* _GIVEN DATA_
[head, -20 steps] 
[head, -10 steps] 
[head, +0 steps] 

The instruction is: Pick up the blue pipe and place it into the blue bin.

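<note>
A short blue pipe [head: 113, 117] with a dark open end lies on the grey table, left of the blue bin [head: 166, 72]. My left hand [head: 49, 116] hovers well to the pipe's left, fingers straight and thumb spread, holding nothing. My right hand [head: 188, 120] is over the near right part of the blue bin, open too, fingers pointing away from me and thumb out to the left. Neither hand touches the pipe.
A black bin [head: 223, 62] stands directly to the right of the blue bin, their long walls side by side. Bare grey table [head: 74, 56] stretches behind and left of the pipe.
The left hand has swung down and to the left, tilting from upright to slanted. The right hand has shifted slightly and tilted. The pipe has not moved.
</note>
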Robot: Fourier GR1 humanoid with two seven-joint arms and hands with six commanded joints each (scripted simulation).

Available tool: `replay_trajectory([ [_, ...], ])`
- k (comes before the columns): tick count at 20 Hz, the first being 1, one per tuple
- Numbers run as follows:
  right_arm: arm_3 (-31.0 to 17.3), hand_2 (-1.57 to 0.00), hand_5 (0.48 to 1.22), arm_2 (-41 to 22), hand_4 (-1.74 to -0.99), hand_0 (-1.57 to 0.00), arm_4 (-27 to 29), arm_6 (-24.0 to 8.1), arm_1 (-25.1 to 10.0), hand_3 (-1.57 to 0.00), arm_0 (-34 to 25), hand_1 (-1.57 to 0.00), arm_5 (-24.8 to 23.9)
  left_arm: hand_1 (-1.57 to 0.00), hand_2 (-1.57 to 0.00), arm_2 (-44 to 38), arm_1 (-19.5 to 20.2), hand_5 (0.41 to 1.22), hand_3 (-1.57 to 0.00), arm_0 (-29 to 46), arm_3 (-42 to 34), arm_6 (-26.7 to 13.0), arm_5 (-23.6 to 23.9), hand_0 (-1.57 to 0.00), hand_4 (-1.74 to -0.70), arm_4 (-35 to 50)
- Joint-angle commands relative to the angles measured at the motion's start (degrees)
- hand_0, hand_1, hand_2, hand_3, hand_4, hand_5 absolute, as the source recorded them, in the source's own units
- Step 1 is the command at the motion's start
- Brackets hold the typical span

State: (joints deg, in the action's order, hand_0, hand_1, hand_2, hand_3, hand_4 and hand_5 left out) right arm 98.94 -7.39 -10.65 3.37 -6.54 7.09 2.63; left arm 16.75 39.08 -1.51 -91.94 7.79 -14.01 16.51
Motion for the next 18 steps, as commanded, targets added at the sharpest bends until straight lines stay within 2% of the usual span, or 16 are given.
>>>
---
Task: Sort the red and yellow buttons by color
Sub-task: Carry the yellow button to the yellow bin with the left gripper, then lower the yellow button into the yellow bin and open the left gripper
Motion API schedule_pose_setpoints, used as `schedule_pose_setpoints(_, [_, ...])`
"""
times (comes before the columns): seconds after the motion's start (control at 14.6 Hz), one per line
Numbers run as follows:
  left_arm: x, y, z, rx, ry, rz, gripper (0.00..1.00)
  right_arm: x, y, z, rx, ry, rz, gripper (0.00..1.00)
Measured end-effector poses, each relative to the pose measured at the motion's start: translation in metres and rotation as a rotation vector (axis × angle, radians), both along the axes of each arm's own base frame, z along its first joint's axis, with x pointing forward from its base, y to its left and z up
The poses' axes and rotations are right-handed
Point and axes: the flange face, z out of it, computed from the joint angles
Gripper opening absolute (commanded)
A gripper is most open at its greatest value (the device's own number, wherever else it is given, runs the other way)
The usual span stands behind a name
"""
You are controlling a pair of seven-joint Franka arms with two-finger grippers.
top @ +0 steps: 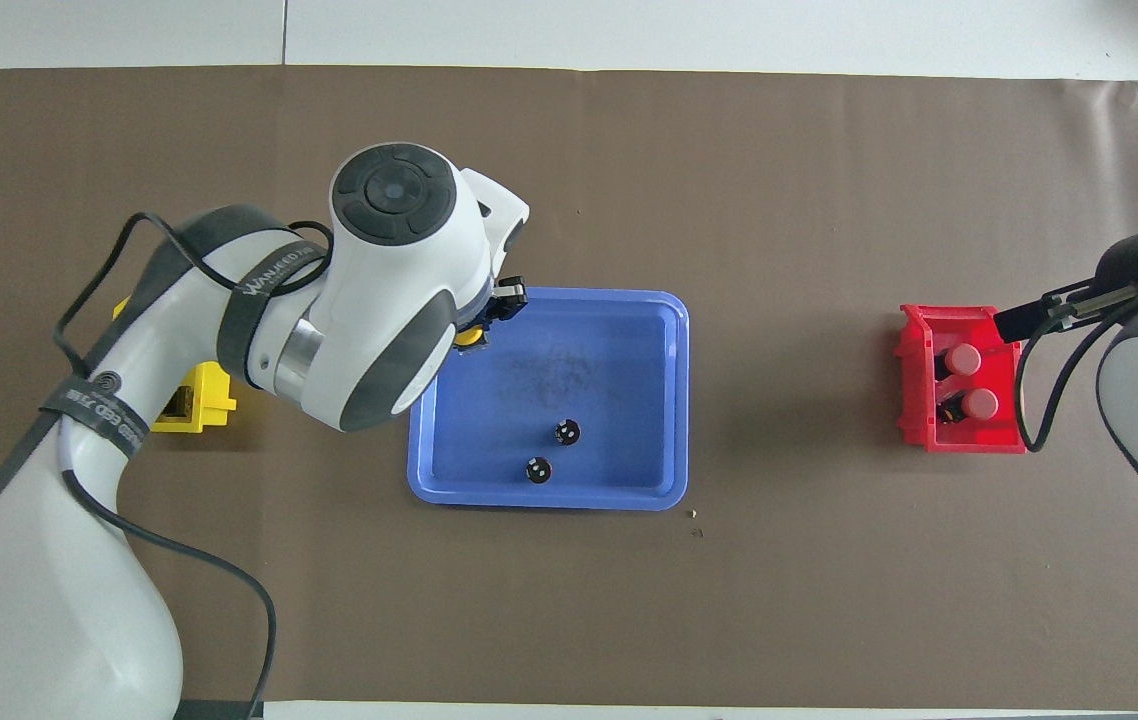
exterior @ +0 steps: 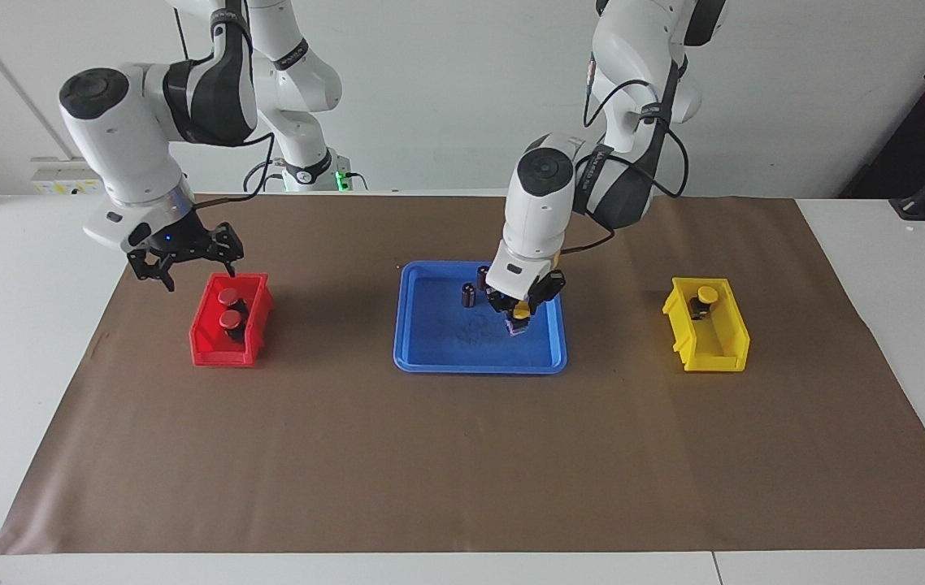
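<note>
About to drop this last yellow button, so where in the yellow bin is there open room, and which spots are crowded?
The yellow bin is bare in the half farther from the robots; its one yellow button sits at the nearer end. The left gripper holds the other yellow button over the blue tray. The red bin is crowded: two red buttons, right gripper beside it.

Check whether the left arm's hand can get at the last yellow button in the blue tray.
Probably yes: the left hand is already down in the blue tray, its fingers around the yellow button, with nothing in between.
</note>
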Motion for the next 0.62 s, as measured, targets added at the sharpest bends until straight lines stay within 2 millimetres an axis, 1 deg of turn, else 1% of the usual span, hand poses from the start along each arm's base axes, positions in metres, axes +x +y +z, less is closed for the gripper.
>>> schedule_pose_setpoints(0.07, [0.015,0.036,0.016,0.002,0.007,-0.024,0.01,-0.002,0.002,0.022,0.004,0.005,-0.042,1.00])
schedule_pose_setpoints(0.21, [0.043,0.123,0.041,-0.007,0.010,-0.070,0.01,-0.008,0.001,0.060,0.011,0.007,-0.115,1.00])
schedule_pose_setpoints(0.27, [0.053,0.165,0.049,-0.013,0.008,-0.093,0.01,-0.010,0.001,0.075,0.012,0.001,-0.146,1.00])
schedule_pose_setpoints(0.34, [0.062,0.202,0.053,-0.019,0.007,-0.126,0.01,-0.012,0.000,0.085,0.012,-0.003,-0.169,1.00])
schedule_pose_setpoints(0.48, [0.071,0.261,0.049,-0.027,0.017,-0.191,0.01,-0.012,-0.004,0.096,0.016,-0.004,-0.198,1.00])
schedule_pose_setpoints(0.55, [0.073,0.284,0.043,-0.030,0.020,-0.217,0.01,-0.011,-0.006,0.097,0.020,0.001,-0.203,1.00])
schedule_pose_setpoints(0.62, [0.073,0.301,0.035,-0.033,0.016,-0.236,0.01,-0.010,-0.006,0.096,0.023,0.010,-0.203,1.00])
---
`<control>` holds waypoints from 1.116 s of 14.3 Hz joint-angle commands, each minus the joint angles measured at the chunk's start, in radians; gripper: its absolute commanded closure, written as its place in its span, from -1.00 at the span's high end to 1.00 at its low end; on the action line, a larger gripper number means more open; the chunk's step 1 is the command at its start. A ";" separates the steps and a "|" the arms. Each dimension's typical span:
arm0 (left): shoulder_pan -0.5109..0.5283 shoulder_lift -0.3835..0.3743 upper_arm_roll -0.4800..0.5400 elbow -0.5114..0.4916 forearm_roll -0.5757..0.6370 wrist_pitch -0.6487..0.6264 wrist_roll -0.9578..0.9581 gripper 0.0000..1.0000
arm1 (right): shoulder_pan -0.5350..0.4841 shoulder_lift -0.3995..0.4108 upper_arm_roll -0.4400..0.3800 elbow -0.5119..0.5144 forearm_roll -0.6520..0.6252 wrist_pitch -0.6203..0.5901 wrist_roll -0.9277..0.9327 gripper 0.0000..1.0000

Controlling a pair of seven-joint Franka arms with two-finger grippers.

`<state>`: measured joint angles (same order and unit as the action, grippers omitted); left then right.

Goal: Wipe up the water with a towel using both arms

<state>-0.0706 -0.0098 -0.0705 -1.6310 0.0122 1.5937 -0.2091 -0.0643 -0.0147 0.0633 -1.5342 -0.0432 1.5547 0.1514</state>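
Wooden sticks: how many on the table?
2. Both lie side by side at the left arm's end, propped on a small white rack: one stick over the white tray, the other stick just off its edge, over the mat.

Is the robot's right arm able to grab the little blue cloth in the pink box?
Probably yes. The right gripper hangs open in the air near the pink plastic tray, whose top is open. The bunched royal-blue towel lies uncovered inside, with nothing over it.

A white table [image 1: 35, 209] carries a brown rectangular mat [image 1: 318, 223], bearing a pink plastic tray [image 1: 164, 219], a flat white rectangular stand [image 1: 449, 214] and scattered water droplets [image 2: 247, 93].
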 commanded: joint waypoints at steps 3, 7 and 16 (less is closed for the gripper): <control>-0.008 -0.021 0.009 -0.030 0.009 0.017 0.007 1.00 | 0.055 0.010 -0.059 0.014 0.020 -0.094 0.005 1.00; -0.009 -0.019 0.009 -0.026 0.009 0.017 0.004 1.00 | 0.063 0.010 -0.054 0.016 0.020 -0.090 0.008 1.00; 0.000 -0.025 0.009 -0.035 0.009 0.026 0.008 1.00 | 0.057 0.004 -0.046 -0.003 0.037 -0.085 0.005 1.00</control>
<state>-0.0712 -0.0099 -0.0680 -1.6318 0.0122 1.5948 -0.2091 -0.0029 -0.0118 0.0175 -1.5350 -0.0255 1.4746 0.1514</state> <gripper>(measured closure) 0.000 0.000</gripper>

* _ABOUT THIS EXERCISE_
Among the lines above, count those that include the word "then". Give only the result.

* _EXERCISE OUTPUT_
2